Miquez señala la mitad de la pila:

—Quinientos ejemplares vendrán a retirarlos mis encargados dentro de unos días y serán embarcados en la costa. Los otros los cojo ahora mismo, pues pienso llevármelos conmigo a Milán. Haré que os tengan preparados los balances para Pascua.

Usque lo interrumpe:

—Dejadme cien ejemplares. Creo que puedo venderlos aquí.

Los rasgos mediterráneos resaltan a la luz de la linterna:

—Cogedlos de mi parte, entonces. El carruaje está ahí fuera, podéis cargar enseguida.

Volvemos a subir al elegante taller de los más importantes impresores judíos de Ferrara. Seis prensas, una docena de operarios atareados, me quedo encantado observando la sincronía de movimientos: meter la matriz de la composición, entintarla, insertar la hoja en el torno y acto seguido bajarlo y apretar bien para imprimir los caracteres sobre el papel. Un poco más adelante se componen las páginas, colocando los caracteres uno por uno dentro de los cajetines preparados al efecto, sacándolos de dentro de grandes cajas de matrices, con un ojo pendiente del manuscrito y el otro de las pequeñas piezas de plomo.

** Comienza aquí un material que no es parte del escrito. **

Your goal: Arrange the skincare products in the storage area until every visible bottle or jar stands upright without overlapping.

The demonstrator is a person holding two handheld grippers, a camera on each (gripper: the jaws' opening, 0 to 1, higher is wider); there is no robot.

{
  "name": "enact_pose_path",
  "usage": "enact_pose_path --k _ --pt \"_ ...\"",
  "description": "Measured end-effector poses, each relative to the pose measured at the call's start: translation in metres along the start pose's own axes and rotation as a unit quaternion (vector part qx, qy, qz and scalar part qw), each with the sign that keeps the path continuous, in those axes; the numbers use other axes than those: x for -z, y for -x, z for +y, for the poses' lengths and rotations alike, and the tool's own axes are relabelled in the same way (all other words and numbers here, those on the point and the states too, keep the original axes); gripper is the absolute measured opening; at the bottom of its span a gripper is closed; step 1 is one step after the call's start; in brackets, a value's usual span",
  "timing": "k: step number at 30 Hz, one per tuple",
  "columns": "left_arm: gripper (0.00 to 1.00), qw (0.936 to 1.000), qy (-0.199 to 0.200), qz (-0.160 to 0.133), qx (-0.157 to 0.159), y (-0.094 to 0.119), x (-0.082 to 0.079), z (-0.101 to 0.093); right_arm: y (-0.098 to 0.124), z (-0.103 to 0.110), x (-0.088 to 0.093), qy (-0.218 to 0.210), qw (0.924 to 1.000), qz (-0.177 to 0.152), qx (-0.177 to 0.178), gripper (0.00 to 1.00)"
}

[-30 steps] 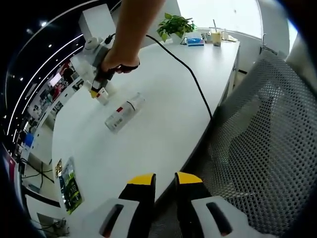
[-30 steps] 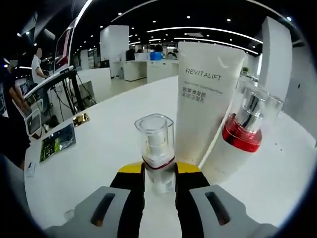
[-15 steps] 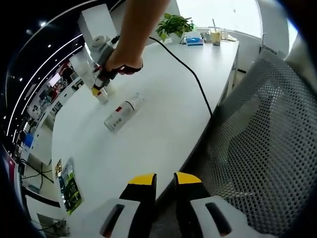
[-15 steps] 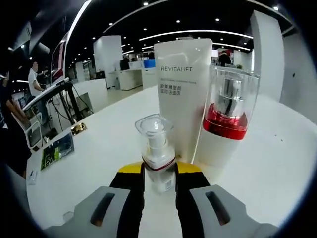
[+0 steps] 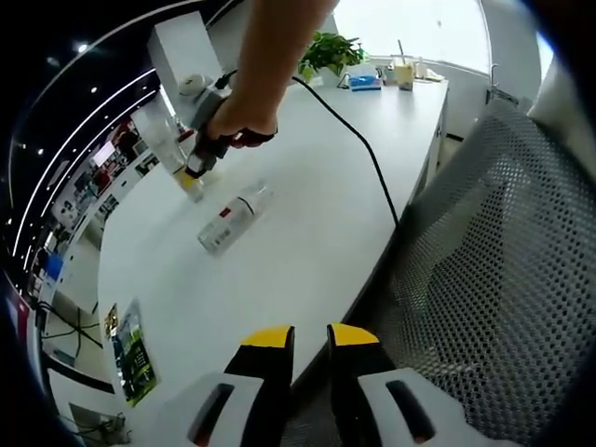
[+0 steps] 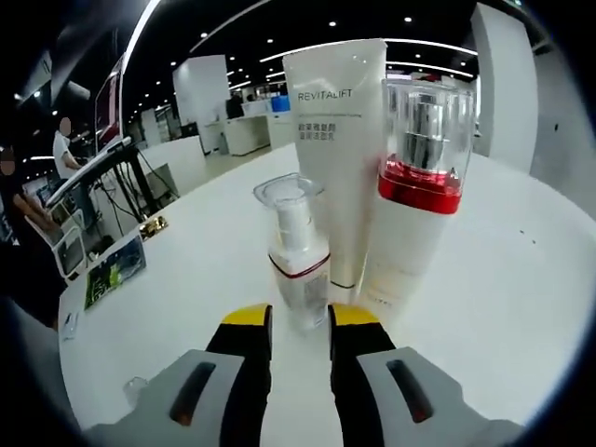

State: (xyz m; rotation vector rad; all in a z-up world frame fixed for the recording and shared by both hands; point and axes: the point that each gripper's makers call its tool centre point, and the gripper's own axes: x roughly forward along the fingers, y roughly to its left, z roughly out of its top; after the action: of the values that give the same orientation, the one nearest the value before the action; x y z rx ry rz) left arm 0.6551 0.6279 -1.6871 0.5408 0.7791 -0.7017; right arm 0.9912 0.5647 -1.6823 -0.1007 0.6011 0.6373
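Right hand-held gripper [image 6: 299, 321] parted around small pump bottle [image 6: 298, 256], white tube [image 6: 333, 149] and red-collared bottle [image 6: 417, 186] behind.

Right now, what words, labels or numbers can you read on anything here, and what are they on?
"REVITALIFT": on the white tube, near its top.
Lines under that word on the tube: too small to read.
Print low on the red-collared bottle: too faint to read.
Label on the lying bottle: blurred, unreadable.
Green leaflet on the table: too small to read.

Three products upright [image 6: 298, 261] — one bottle [image 5: 233, 218] lying flat.
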Motion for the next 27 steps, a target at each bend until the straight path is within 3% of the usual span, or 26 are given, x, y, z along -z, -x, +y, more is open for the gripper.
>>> enact_pose_path --k 10,16,27 --pt "0.15 1.0 0.001 0.001 -0.004 0.0 0.001 0.001 0.011 -0.002 -0.015 0.0 0.9999 -0.015 0.004 0.14" --pt "0.15 1.0 -0.001 0.001 -0.007 0.0 0.001 0.001 0.008 0.002 -0.018 0.006 0.9999 -0.008 0.0 0.08" --pt "0.15 0.9999 0.002 0.003 -0.015 0.001 0.002 0.004 -0.004 -0.008 -0.019 -0.016 0.9998 0.001 0.014 0.08"
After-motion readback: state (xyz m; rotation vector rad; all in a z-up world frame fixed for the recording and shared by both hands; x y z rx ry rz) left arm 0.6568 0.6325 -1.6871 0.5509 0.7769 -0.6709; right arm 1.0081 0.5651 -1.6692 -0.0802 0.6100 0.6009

Al final de la cadena los encuadernadores, aguja, hilo y colapez, dando forma acabada a los volúmenes.

Miquez se me acerca con indiferencia. En voz baja:

—Los Usque publican exclusivamente obras relacionadas con el judaísmo. Han hecho una excepción con
El beneficio
.

Sonrío maliciosamente:

—Los favores recíprocos de una inmensa familia…

—Sí. Y la fuerza de persuasión de un buen negocio.

Usque pregunta algo en español.

—Sí. Podéis continuar. Ahí fuera está mi hermano Bernardo, ya se encargará él de asegurar la carga.

El impresor parece dubitativo:

—Hay otra cosa más, don João… —Una mirada de Miquez lo convence de que puede hablar en mi presencia—. Me ha llegado una extraña petición. De la corte. Un ejemplar de
El beneficio de Cristo
.

Nos miramos perplejos. Es de nuevo Miquez quien toma la palabra:

—¿El duque?

—No. La princesa Renata, la francesa. Está interesada en la teología.

Chiavenna. República Rética.

Hace dos años.

Camillo Renato y su círculo de exiliados.

Yo le traía los libros de parte de Perna la primera vez que vine a Italia.

Camillo Renato, alias Lisia Fileno, alias Paolo Ricci. Siciliano, literato, prorreformista, predestinacionista, sacramentero, celebraba la Última Cena con un banquete provocando el escándalo general. Cuando lo conocí hospedaba a Lelio Socini y a otros literatos exiliados. Me quedé allí poco tiempo, pero el suficiente como para saber que había dado la vuelta a Europa, había estado en Estrasburgo en casa de Capiton y en Bolonia lo habían interrogado y procesado. Condenado a la cárcel de por vida en Ferrara por herejía, consiguió evadirse gracias a la ayuda de una noble señora de la corte. La princesa Renata. Su agradecimiento había llegado al punto de adoptar el nombre de su salvadora.